Unter den Jugendlichen, die fast alle nur in prekären Jobs arbeiten (bei einer Arbeitslosigkeit von über 25%), wird der Kampf um die Rente immer populärer. 74% der 18 bis 24-Jährigen sind gegen eine Verlängerung der Lebensarbeitszeit, denn es schmälert ihre Chancen, überhaupt Arbeit zu finden. Die größte Studentenorganisation UNEF hatte deshalb ebenfalls zur Gewerkschaftsdemo aufgerufen. Am 12. Oktober ging es erneut auf die Straße. Und, "da der Präsident die Verachtung dem Dialog vorzieht" (Gewerkschafts-Kommuniqué), drohen CGT, FSU und SUD mit unbefristeten Streiks.

Die Konfrontation der Gewerkschaften mit der Regierung trägt einen politischen Charakter. Die Parteien der Linken unterstützen die Forderung, sind aber nicht in der Lage, sich auf ein Aktionsprogramm zu verständigen, das die Verteidigung der Rente, die Stärkung der Massenkaufkraft, die Schaffung von Arbeitsplätzen und Umverteilung ins Zentrum stellt.

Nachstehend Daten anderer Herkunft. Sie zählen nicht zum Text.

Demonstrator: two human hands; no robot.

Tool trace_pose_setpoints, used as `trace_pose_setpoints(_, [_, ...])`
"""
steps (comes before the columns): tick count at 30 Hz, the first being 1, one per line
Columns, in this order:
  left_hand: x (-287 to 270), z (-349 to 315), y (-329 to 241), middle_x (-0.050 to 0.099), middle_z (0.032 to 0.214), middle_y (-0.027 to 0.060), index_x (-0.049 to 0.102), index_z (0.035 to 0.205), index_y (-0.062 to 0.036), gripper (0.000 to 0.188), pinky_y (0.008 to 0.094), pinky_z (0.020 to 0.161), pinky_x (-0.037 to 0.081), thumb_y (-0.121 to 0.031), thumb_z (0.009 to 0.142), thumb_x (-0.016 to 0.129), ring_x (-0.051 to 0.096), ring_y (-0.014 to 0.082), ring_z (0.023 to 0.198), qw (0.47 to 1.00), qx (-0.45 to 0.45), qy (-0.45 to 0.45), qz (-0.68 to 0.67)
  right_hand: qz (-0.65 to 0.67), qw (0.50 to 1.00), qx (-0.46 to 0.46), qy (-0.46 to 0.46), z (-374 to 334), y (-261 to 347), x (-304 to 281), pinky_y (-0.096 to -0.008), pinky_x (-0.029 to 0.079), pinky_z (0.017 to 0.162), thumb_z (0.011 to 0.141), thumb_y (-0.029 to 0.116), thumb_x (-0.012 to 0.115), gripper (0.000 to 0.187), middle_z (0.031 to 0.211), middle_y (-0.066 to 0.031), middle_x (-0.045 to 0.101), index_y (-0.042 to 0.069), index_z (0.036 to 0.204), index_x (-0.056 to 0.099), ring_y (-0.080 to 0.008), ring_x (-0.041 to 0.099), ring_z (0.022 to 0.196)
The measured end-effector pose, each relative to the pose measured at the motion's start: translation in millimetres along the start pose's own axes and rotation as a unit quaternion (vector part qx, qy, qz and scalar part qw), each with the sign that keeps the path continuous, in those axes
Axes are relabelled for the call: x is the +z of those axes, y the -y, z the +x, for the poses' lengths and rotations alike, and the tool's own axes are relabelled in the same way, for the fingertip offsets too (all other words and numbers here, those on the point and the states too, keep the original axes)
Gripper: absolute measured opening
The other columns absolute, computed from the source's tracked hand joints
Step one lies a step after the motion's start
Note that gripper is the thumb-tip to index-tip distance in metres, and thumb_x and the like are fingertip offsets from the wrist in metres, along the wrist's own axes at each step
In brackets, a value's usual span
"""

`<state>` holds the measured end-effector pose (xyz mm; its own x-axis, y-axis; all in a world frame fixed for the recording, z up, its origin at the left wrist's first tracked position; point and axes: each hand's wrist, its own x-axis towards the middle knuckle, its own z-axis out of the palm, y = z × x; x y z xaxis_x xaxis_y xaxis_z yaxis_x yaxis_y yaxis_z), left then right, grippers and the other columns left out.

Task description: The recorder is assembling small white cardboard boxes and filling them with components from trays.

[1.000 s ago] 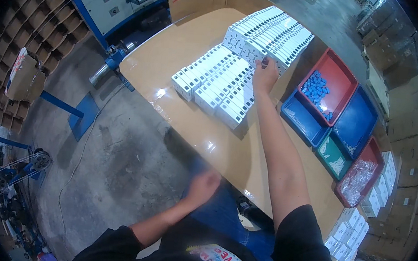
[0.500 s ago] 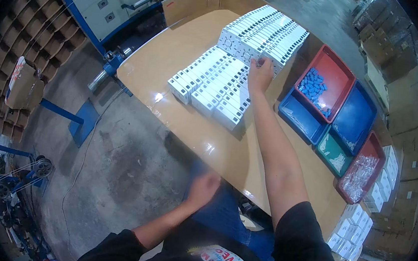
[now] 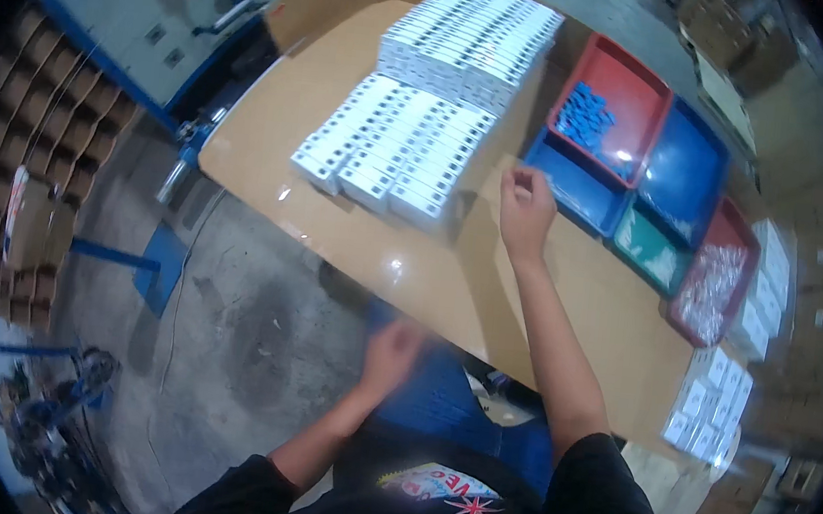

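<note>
At far left I view a brown cardboard rack (image 3: 21, 249) of open compartments, and beside it a blue metal post (image 3: 114, 256) above the concrete floor (image 3: 256, 331). To its right spreads the tan table (image 3: 254, 138), bearing the low rows (image 3: 392, 146) of white, dark-marked units, set close together, with the taller stack (image 3: 466, 49) of like units just behind them. My left hand (image 3: 390, 359), blurred, lies at the table's near edge above the blue jeans (image 3: 437, 408), its fingers curled; whether it grasps anything I cannot tell. My right hand (image 3: 527, 214), apart from the units, is between the low rows and the narrow blue tray (image 3: 585, 204), fingers bent toward the thumb; I cannot tell whether they grip something. Further right, I find a red tray (image 3: 631, 90) with blue pieces (image 3: 584, 115), a larger blue tray (image 3: 682, 169), a green tray (image 3: 639, 237) with pale pieces, and a second red tray (image 3: 732, 223) containing clear plastic (image 3: 711, 286); small white boxes (image 3: 709, 405) stand grouped near the table's right corner
</note>
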<state>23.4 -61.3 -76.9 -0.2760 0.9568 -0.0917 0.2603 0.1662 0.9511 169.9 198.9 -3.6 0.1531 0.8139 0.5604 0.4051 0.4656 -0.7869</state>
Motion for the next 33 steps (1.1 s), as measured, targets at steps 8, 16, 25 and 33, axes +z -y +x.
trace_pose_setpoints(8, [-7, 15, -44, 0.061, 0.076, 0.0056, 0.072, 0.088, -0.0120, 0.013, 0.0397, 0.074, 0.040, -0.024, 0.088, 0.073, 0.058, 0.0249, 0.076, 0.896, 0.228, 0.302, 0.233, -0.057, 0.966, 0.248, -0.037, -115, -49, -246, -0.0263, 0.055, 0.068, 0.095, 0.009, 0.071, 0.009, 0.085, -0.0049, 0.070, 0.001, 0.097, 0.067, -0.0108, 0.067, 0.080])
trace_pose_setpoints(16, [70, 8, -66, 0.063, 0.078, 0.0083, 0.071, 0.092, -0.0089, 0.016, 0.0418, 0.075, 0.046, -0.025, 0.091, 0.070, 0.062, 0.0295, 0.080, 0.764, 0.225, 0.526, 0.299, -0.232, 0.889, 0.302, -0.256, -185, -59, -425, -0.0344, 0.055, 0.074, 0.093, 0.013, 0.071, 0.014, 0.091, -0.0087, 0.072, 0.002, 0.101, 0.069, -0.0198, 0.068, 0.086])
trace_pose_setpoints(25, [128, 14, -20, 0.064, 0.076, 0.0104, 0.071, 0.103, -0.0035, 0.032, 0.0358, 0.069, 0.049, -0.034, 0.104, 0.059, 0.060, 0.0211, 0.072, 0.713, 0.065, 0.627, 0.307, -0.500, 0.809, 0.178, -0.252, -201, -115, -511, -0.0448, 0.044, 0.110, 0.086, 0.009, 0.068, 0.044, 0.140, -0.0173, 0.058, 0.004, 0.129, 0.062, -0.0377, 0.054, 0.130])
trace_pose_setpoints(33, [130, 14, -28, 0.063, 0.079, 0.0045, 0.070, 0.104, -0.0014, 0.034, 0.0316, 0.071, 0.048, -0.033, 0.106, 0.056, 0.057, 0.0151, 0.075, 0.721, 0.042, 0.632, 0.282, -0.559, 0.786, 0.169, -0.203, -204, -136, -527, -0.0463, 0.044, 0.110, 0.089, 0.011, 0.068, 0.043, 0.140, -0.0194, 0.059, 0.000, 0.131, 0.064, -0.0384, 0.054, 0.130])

Wenn es nicht gelingt, breitere Schichten der Nicht-Erwerbstätigen, der Einkommensarmen und Prekarisierten in den Kampf einzubeziehen, droht der Bewegung gegen die Rentenkürzung eine Niederlage.

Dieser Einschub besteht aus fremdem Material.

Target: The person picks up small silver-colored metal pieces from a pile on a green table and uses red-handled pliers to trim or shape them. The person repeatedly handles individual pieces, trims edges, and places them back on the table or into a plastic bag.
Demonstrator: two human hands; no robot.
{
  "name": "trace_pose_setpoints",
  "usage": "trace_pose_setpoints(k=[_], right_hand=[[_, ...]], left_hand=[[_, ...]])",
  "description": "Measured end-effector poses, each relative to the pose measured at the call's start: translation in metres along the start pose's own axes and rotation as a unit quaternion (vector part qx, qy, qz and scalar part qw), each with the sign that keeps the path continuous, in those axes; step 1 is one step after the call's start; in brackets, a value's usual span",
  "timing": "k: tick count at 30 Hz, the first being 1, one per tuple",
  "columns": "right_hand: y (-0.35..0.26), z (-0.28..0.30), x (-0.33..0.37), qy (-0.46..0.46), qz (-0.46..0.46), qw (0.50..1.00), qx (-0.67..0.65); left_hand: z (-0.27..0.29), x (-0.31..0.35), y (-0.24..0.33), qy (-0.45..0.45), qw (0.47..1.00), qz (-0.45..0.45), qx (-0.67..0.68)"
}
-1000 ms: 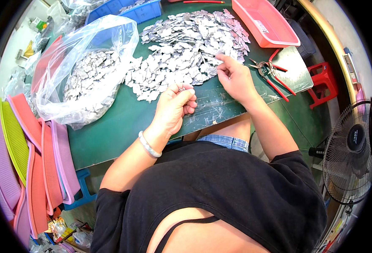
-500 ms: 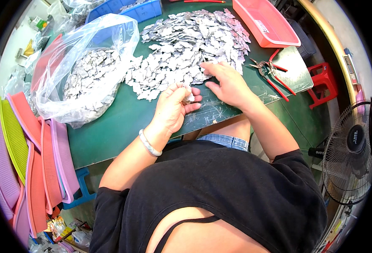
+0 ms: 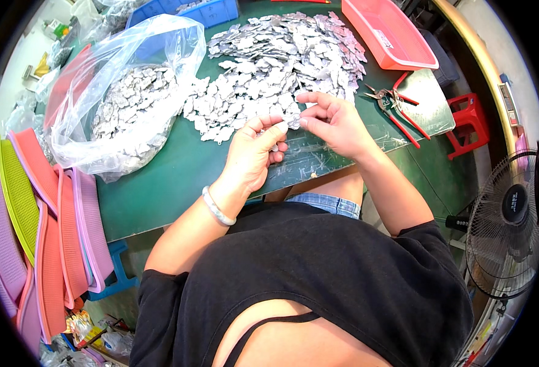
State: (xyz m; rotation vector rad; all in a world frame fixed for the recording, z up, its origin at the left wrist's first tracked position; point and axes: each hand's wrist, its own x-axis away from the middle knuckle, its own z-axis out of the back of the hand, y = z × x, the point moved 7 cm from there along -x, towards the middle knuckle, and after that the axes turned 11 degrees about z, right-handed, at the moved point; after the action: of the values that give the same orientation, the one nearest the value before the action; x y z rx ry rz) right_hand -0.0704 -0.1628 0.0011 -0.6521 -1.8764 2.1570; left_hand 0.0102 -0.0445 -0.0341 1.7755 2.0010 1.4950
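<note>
Over the front of the green table (image 3: 147, 208), my left hand (image 3: 248, 153) is closed, with small flat silvery metal pieces at its thumb and curled fingers. My right hand (image 3: 344, 129) is close beside it, thumb and forefinger bent toward the left fingertips. A pale metal piece (image 3: 291, 120) shows between the two hands, touching or nearly touching the fingers of both. Just beyond them spreads a big heap of similar irregular metal pieces (image 3: 275, 52). To the left, a clear plastic bag (image 3: 187, 40) lies open with more pieces inside.
Red-handled cutters (image 3: 395, 110) lie at the right, below a pink plastic tray (image 3: 411, 63). A blue bin (image 3: 220, 13) stands at the back. Colourful plastic baskets (image 3: 52, 238) are stacked at the left. A red stool (image 3: 469, 122) and a black fan (image 3: 514, 205) stand right of the table.
My right hand has drawn back from the heap toward my left hand, its thumb and forefinger now near the left fingertips. My left thumb has stretched toward it.
</note>
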Motion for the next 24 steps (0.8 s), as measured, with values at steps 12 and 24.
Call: trace_pose_setpoints(k=[12, 24], right_hand=[[-0.018, -0.014, -0.014, -0.009, 0.248, 0.847, 0.470], [0.002, -0.004, -0.006, -0.016, -0.058, 0.998, 0.003]], left_hand=[[0.007, 0.008, 0.003, 0.007, 0.999, 0.006, 0.046], [0.006, 0.002, 0.000, -0.007, 1.000, -0.009, 0.023]])
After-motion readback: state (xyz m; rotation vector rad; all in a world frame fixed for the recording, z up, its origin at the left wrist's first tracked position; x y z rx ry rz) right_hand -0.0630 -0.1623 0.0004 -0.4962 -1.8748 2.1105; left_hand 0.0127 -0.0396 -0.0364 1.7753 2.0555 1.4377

Die organisierte Arbeiterbewegung ist aufgrund des niedrigen Organisationsgrads und ihrer Begrenzung auf Hochburgen in den verbliebenen öffentlichen Unternehmen (Bahn, Energieversorgung, Rüstung) nicht mehr in der Lage, allein das notwendige Druckpotenzial aufzubauen. Aber die Gewerkschaftszentralen warnen davor, "zu einem politischen Ansatz zurückzukehren, einer globalen Opposition zur Regierung" (Le Monde, 24.9.10).

Gelingt es allerdings ein weiteres Mal nicht, den Konflikt auf eine gesamtgesellschaftliche Ebene zu heben, besteht die Gefahr, dass sich die Bewegung festrennt. Dann könnten, da Sarkozys autoritäre Rede gerade bei den ArbeiterInnen Zustimmungsquoten von 90% und mehr erzielte, die Dämme brechen und Marine Le Pen – so sie sich in den FN-internen Querelen durchsetzt – könnte in die Nationalversammlung und die Finalrunde der Präsidentschaftswahlen einziehen.

Doch vorläufig sieht es danach nicht aus. Am 12. Oktober erreichte die Zahl der Demonstrationsteilnehmer mit 3,5 Mio. einen neuen Rekord und die Streiks, über deren Fortsetzung täglich abgestimmt, werden aufrecht erhalten.